American athletes who win gold in London this summer will also earn a $25,000 honorarium in addition to their gold medal, which is gilded with at least six grams of plated gold. The medal, which is estimated at $620.80, comes with a cost however. The gold medal winner is then taxed $8,986 by the IRS, which covers both the honorarium and the tax on the value in the medal itself.
Silver medals, made out of 92.5% pure silver and estimated at $330, come with a $15,000 honorarium. Silver medalists from the U.S. are taxed $3,502 from the IRS.
Bronze medals, containing 97% copper, 2.5% zinc, and 0.5% tin, are only worth about $4.70, but come with a $10,000 honorarium. Bronze medalists from the U.S. are taxed $3,502 from the IRS.
Wednesday, Sen. Marco Rubio (R-Fla.) introduced a bill to eliminate the federal government’s tax on Olympic medals, stating that the levy amounted to yet another “punishment” tax in which the government imposes on those who succeed. Rubio’s bill would exempt the honorarium and the value of the Olympic medal itself from any federal taxes.
Congress is currently in the midst of figuring out how to adjust the broader tax code and whether to let the Bush-era tax cuts expire, but Rubio believes Olympic athletes shouldn’t have to wait for lawmakers to make a decision.
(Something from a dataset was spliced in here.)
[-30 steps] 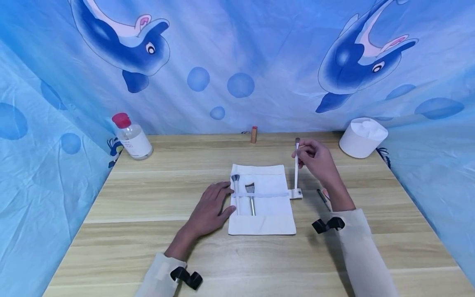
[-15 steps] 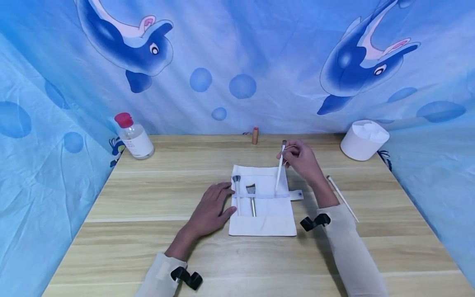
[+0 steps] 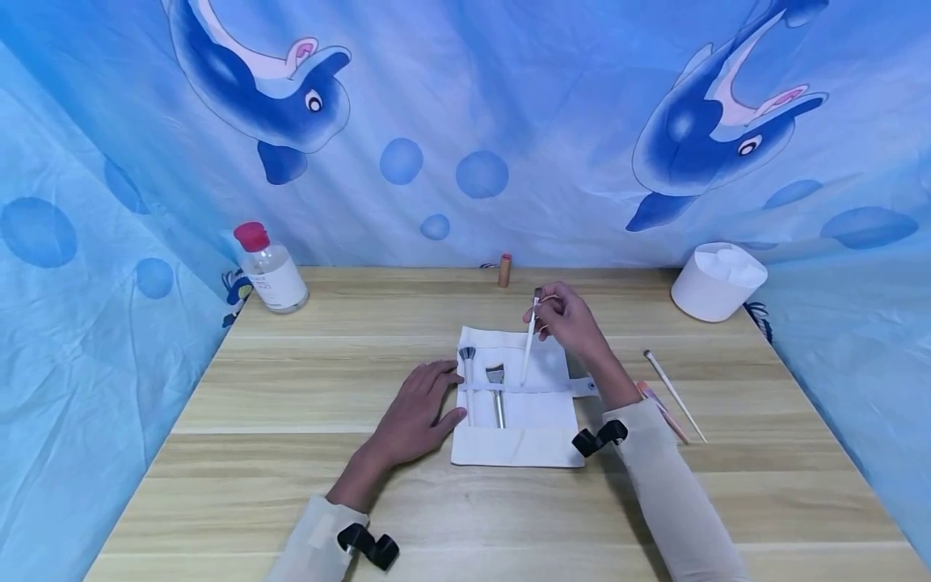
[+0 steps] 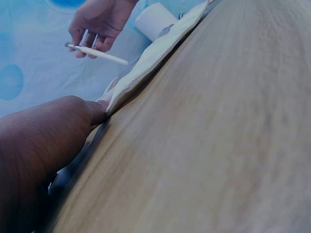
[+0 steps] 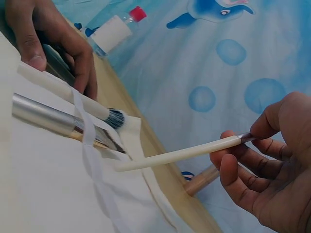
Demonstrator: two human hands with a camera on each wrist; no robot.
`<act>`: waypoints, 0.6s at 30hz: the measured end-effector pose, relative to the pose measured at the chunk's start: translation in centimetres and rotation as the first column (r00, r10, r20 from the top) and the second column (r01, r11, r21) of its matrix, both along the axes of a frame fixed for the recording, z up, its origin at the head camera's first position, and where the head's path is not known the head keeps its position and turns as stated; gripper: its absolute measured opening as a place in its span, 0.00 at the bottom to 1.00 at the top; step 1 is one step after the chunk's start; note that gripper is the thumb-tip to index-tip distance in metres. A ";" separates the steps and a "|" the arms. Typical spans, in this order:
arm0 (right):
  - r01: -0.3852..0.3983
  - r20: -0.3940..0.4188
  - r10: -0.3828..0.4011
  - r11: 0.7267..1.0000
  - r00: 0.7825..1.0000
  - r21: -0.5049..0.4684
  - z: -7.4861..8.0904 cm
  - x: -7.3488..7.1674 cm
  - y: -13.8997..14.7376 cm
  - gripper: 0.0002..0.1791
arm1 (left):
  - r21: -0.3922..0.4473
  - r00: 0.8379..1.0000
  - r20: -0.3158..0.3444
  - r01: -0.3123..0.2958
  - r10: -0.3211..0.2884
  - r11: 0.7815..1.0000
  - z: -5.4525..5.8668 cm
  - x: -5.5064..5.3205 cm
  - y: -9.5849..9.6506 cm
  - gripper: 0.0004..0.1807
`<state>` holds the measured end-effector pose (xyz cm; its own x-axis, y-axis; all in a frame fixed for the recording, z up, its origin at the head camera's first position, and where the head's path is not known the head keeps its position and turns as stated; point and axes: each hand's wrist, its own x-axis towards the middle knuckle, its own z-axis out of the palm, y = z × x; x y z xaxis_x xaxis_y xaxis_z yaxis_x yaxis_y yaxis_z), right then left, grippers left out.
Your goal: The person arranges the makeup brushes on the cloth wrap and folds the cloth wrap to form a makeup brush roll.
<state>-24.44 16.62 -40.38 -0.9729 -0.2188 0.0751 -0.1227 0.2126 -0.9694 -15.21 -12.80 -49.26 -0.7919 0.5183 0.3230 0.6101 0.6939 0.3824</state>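
Observation:
My right hand (image 3: 569,325) pinches a slim white makeup brush (image 5: 184,154) near its bristle end, the handle slanting down over the white brush roll (image 3: 518,446). The handle's tip is close to the elastic band (image 5: 90,141) across the roll. Two brushes are tucked under that band: a round one with a white handle (image 5: 58,87) and a flat one with a silver handle (image 5: 41,115). My left hand (image 3: 413,414) rests at the roll's left edge, fingers relaxed, fingertips and thumb touching the cloth.
Right of the roll lie a thin white brush (image 3: 676,396) and a pink brush (image 3: 663,412), partly behind my sleeve. A red-capped bottle (image 3: 276,275) stands back left, a brown tube (image 3: 504,272) back centre, a white cylindrical container (image 3: 716,283) back right.
My right hand has moved left with the brush, from beyond the roll's snap tab to above the roll's middle. The left hand stays at the roll's edge.

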 end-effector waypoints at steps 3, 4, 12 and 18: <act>-0.013 0.001 0.013 1.000 1.000 0.002 -0.5 -0.2 -0.3 0.15 | -0.005 1.000 -0.002 -0.003 0.003 1.000 0.0 0.0 0.0 0.26; -0.019 0.002 0.019 1.000 1.000 0.006 -0.7 -0.2 -0.4 0.15 | -0.005 1.000 -0.004 -0.003 0.003 1.000 0.0 0.0 0.0 0.26; -0.117 0.081 0.114 0.992 0.990 0.042 -1.9 -0.2 -0.9 0.12 | -0.005 1.000 -0.023 -0.003 0.003 1.000 -0.1 0.0 0.1 0.26; -0.150 0.133 0.143 0.988 0.981 0.039 -2.4 -0.1 -1.1 0.14 | -0.013 1.000 -0.014 -0.008 0.008 1.000 0.0 0.0 0.1 0.26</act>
<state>-24.51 15.50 -42.76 -0.9308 -0.3599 -0.0638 -0.0298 0.2487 -0.9681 -15.19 -12.72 -49.29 -0.7916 0.5159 0.3276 0.6096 0.7037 0.3649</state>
Americans for Tax Reform claims it is unlikely any of America’s competition will be taxed the same as U.S. athletes are because virtually no other developed nation taxes “worldwide” income earned overseas (like the U.S. does).
This is a great example of why the tax code in this country is so complicated. It’s also the reason for the many infamous loopholes. For politicians like Rubio, gaining ground on reducing taxes takes finding a category of earning that is regarded as “unique,” whether it advances on a larger ideological agenda, helps in campaigns, or -- in this case -- because is a category of popularity within American culture. This loophole accords with any typical American who believes prize money and medals from an Olympic victory shouldn’t be considered “regular income,” which is normally subject to routine taxes. The fact remains, however, that prize money from athletic victories is considered income, and there isn’t any reason why the government should be treating this any differently.
Conservatives will use this to showcase support for removing “punishment” taxes, but it’s more important to remember these aren’t corporations worth billions of dollars—these are mostly professional athletes who are living a dream—living a dream that doesn’t always have the greatest yield. If a federal tax like this is fair and just, something else has got to give for athletes at the Olympics, especially those who are taxed for winning their event.
Although the idea of taxing American Olympians isn't appealing, an honorarium should be federally taxed, just like any other prize monies would be in domestic and international competition. Medals however should be untouched. It’s obscene to be taxing the iconic prize of the Olympics, regardless of the current market price on precious medals.
Conservatives can’t justify advocating for tax code simplicity while picking winners and losers. This impulse to simplify by singling out and creating loopholes is what American tax code complexity derives from and it’s going to take a lot effort on the tax-code reform front to make sure Olympians are aren’t getting unfairly taxed for a multi-year effort, income spike. That being said, it is a form of income, and athletes should be taxed just like anyone else. Whatever the outcome, the extrinsic value for winning a gold medal at the Olympic games outweighs additional costs for any athletes. The medal is what athletes will remember, not the tax.